ELPI Anggarkan Capex Rp 758 Miliar pada 2026 untuk Perkuat OSV dan Ekspansi Offshore

PT Pelayaran Nasional Ekalya Purnamasari Tbk (ELPI) menyiapkan belanja modal (capital expenditure/capex) sebesar Rp 758 miliar untuk tahun 2026. Dana tersebut akan dialokasikan secara strategis mengikuti prioritas perusahaan, dengan fokus pada penguatan kapasitas operasional dan pengembangan bisnis berkelanjutan.

Corporate Secretary ELPI Wawan Heri Purnomo mengatakan, penggunaan capex 2026 diarahkan untuk memperkuat fondasi perseroan di segmen utama offshore support vessel (OSV) dan Drybulk untuk kapal tug & barge. Rencana ini mencakup pengembangan serta penambahan armada pendukung yang memiliki efisiensi operasional dan energi yang lebih baik.

Selain itu, sebagian capex juga disiapkan untuk mendukung diversifikasi dan ekspansi usaha, baik pada segmen yang sudah berjalan maupun peluang bisnis baru yang masih relevan dengan kompetensi inti perseroan.

Dari sisi operasional, ELPI menargetkan ekspansi offshore secara bertahap dalam kurun waktu lima tahun dengan fokus pada kawasan Asia Pasifik dan Timur Tengah. Strategi tersebut ditujukan untuk menjaga kesinambungan operasional sekaligus membuka sumber pertumbuhan baru yang lebih terdiversifikasi.

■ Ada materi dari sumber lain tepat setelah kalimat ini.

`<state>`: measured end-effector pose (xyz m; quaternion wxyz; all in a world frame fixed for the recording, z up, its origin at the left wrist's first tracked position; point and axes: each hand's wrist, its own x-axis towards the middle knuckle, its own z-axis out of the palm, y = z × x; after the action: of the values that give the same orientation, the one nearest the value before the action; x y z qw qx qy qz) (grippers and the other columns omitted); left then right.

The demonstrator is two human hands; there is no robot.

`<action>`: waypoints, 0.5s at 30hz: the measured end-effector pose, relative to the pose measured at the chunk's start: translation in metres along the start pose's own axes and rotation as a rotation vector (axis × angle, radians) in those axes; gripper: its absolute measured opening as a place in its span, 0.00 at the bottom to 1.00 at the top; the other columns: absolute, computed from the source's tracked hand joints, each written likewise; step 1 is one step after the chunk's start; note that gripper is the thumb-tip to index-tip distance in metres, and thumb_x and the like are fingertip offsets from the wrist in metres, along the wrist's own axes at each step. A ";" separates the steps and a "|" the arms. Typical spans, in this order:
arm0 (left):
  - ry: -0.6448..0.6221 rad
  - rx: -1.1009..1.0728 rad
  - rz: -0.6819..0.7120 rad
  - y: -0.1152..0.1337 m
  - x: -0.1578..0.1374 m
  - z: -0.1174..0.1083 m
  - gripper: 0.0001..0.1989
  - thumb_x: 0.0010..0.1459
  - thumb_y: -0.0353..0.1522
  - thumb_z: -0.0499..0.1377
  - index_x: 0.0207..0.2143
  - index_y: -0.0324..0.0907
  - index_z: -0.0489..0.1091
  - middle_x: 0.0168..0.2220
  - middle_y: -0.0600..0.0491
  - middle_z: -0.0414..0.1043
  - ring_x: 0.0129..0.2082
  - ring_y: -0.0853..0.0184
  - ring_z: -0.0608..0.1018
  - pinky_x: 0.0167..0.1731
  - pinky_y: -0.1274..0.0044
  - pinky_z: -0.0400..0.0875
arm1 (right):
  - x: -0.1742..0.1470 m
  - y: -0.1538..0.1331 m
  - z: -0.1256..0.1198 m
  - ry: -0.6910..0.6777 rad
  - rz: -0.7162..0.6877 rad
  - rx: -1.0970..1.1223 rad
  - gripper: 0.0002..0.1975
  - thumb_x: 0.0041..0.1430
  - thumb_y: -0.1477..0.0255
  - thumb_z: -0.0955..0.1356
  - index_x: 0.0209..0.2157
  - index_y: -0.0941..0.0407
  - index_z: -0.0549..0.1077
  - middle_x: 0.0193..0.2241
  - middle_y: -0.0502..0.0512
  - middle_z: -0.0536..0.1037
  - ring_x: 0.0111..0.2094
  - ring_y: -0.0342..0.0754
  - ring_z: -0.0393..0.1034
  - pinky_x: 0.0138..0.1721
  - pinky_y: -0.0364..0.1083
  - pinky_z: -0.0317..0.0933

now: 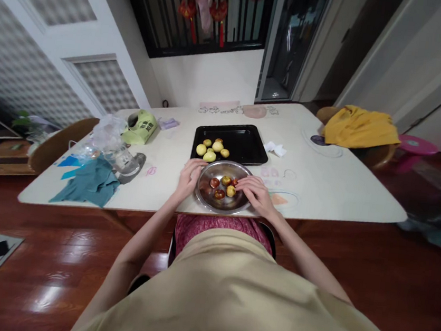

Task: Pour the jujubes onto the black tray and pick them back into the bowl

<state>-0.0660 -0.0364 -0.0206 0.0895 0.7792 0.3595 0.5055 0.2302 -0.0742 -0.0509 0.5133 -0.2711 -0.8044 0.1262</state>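
In the head view, a round metal bowl (221, 206) stands at the table's near edge. Several small round fruits (219, 193) lie in it, glossy red-brown mixed with yellow; their exact kind is unclear. My left hand (189, 179) is at the bowl's left rim, fingers along the edge and thumb near the side. Over the right rim reaches my right hand (257, 193), its fingertips closed around a red-brown fruit (235, 181) that they partly cover. Just behind the bowl is a black baking tray (242, 144), with several pale yellow-green fruits (217, 146) at its left front.
Crumpled white tissue (276, 149) lies right of the tray. To the left are a green bag (141, 126), clear plastic packaging (108, 134) and a teal cloth (91, 182). A yellow garment (360, 128) hangs over a chair at the right. Drawings mark the white tabletop (337, 192).
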 end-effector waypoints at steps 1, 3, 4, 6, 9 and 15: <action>-0.008 0.037 -0.009 -0.007 0.011 -0.004 0.18 0.77 0.41 0.51 0.50 0.42 0.76 0.52 0.44 0.80 0.56 0.58 0.79 0.60 0.61 0.73 | 0.000 0.001 0.001 0.000 -0.001 -0.001 0.19 0.78 0.62 0.61 0.41 0.51 0.82 0.40 0.56 0.87 0.47 0.55 0.80 0.58 0.61 0.68; -0.059 0.093 0.013 -0.025 0.036 -0.008 0.15 0.75 0.39 0.53 0.53 0.42 0.75 0.54 0.43 0.78 0.57 0.57 0.79 0.61 0.60 0.73 | -0.001 0.001 0.001 -0.009 -0.005 -0.008 0.20 0.79 0.63 0.61 0.40 0.51 0.82 0.40 0.55 0.86 0.47 0.54 0.80 0.59 0.62 0.67; -0.112 0.111 0.033 -0.034 0.050 -0.009 0.14 0.75 0.37 0.53 0.53 0.41 0.75 0.55 0.42 0.78 0.58 0.57 0.79 0.62 0.60 0.73 | -0.001 0.002 0.001 -0.014 -0.010 -0.013 0.20 0.79 0.63 0.60 0.39 0.51 0.82 0.40 0.55 0.86 0.47 0.54 0.80 0.59 0.61 0.67; -0.239 0.150 0.067 -0.053 0.079 -0.006 0.15 0.73 0.32 0.53 0.55 0.41 0.75 0.59 0.42 0.76 0.60 0.56 0.77 0.65 0.59 0.71 | -0.002 0.002 0.001 -0.022 -0.024 -0.025 0.21 0.79 0.63 0.60 0.39 0.51 0.82 0.41 0.55 0.86 0.47 0.54 0.80 0.60 0.61 0.67; -0.410 0.210 0.097 -0.080 0.120 0.009 0.20 0.68 0.26 0.52 0.57 0.40 0.75 0.63 0.42 0.73 0.64 0.56 0.75 0.68 0.58 0.68 | -0.002 0.002 0.001 -0.036 -0.032 -0.044 0.22 0.79 0.63 0.59 0.38 0.51 0.82 0.41 0.56 0.86 0.47 0.53 0.80 0.60 0.61 0.67; -0.752 0.321 0.071 -0.121 0.177 0.046 0.26 0.58 0.22 0.52 0.55 0.39 0.79 0.64 0.43 0.74 0.64 0.56 0.75 0.69 0.59 0.67 | -0.001 0.000 0.003 -0.013 -0.042 -0.042 0.23 0.80 0.64 0.59 0.37 0.52 0.81 0.40 0.56 0.86 0.46 0.52 0.80 0.60 0.61 0.67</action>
<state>-0.0434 0.1768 0.0247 0.0744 0.9258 0.3487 0.1258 0.2277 -0.0742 -0.0532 0.5049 -0.2639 -0.8157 0.1003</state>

Wawan menyebut kawasan Timur Tengah menjadi salah satu prioritas setelah keberhasilan awal ELPI di Abu Dhabi. Menurutnya, capaian tersebut memberikan pijakan kuat serta referensi positif bagi perseroan untuk mengembangkan kerja sama lanjutan di wilayah tersebut.

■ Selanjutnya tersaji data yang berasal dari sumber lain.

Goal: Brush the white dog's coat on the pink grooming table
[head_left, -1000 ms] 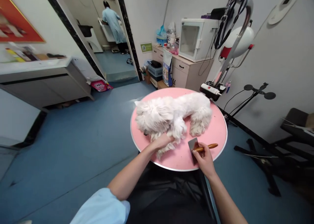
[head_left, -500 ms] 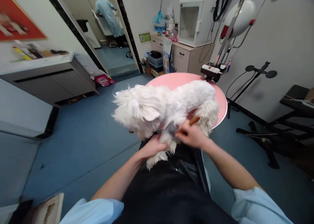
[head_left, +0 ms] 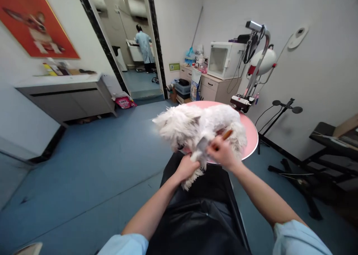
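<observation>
A fluffy white dog [head_left: 219,117] is on a round pink grooming table [head_left: 251,134], its head over the near left edge. My left hand [head_left: 188,168] is closed around one of its front legs, whose shaggy paw hangs below my fingers. In my right hand [head_left: 222,152] is a slicker brush [head_left: 203,144] with a wooden handle and a grey head. The brush head is at the fur of the held leg, just above my left hand, and is a little blurred.
A black apron [head_left: 195,217] covers my lap against the table. Behind stand a drawer cabinet [head_left: 209,85] with a white glass-door box [head_left: 223,59], and a grooming arm [head_left: 258,61]. A person [head_left: 144,48] in a blue gown stands beyond the doorway. A black stand [head_left: 286,106] is at right.
My view has tilted up, showing more wall and doorway. The dog's head has turned, and the brush head now shows at the leg. Both hands keep their holds.
</observation>
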The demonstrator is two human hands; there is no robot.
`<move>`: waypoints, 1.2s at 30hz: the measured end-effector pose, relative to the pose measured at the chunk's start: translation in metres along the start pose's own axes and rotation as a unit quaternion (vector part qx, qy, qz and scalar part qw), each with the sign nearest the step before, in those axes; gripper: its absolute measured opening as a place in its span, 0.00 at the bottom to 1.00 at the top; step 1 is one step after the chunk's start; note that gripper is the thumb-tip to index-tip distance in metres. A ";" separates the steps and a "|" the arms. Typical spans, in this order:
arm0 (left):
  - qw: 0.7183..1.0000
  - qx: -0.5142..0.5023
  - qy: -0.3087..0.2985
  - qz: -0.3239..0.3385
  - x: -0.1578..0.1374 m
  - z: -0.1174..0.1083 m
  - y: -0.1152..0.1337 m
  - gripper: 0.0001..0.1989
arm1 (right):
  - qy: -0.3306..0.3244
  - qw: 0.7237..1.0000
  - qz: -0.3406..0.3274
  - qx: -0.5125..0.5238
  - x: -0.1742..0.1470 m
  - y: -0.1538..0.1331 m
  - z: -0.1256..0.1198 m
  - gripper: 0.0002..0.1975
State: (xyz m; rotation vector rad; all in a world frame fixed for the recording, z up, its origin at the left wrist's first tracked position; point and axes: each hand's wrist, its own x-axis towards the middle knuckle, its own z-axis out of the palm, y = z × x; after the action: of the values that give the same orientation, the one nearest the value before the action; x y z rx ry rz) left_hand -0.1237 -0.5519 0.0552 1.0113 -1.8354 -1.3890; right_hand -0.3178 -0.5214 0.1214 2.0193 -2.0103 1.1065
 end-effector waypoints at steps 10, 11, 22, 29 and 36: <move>0.999 -0.013 -0.040 0.022 0.006 0.009 -0.010 0.17 | -0.042 0.998 0.050 -0.023 -0.005 0.016 -0.007 0.09; 0.999 -0.007 -0.034 0.026 0.007 0.007 -0.009 0.18 | -0.001 0.994 0.103 -0.033 -0.013 0.017 -0.002 0.09; 0.994 0.066 -0.086 0.011 0.044 -0.004 0.001 0.22 | 0.165 0.958 0.235 -0.008 -0.014 0.044 0.003 0.09; 0.993 0.071 -0.095 0.012 0.047 0.003 -0.001 0.21 | 0.128 0.967 0.218 -0.031 -0.026 0.051 0.002 0.09; 0.992 0.061 -0.112 0.019 0.055 0.010 -0.002 0.21 | 0.096 0.983 0.152 -0.047 -0.027 0.043 0.014 0.06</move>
State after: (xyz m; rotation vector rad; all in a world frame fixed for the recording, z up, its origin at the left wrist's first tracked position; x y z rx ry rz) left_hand -0.1598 -0.5944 0.0526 0.9042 -2.1145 -1.4304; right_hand -0.3476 -0.5114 0.0787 1.5299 -2.2693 1.1796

ELPI menegaskan ekspansi armada dan rute layanan akan dilakukan dengan mengedepankan kesiapan armada, efisiensi operasional, serta prinsip keberlanjutan. Dengan pendekatan itu, perseroan optimistis dapat memperluas jangkauan layanan, memperkuat daya saing, serta mempertegas posisinya sebagai perusahaan pelayaran nasional yang mampu bersaing dan tumbuh secara berkelanjutan di tingkat global.

Saat ini, ELPI mengoperasikan total 114 unit armada di berbagai segmen usaha. Ke depan, perseroan berkomitmen menambah armada secara selektif dan bertanggung jawab dengan mengedepankan aspek keberlanjutan untuk mendukung pertumbuhan jangka panjang.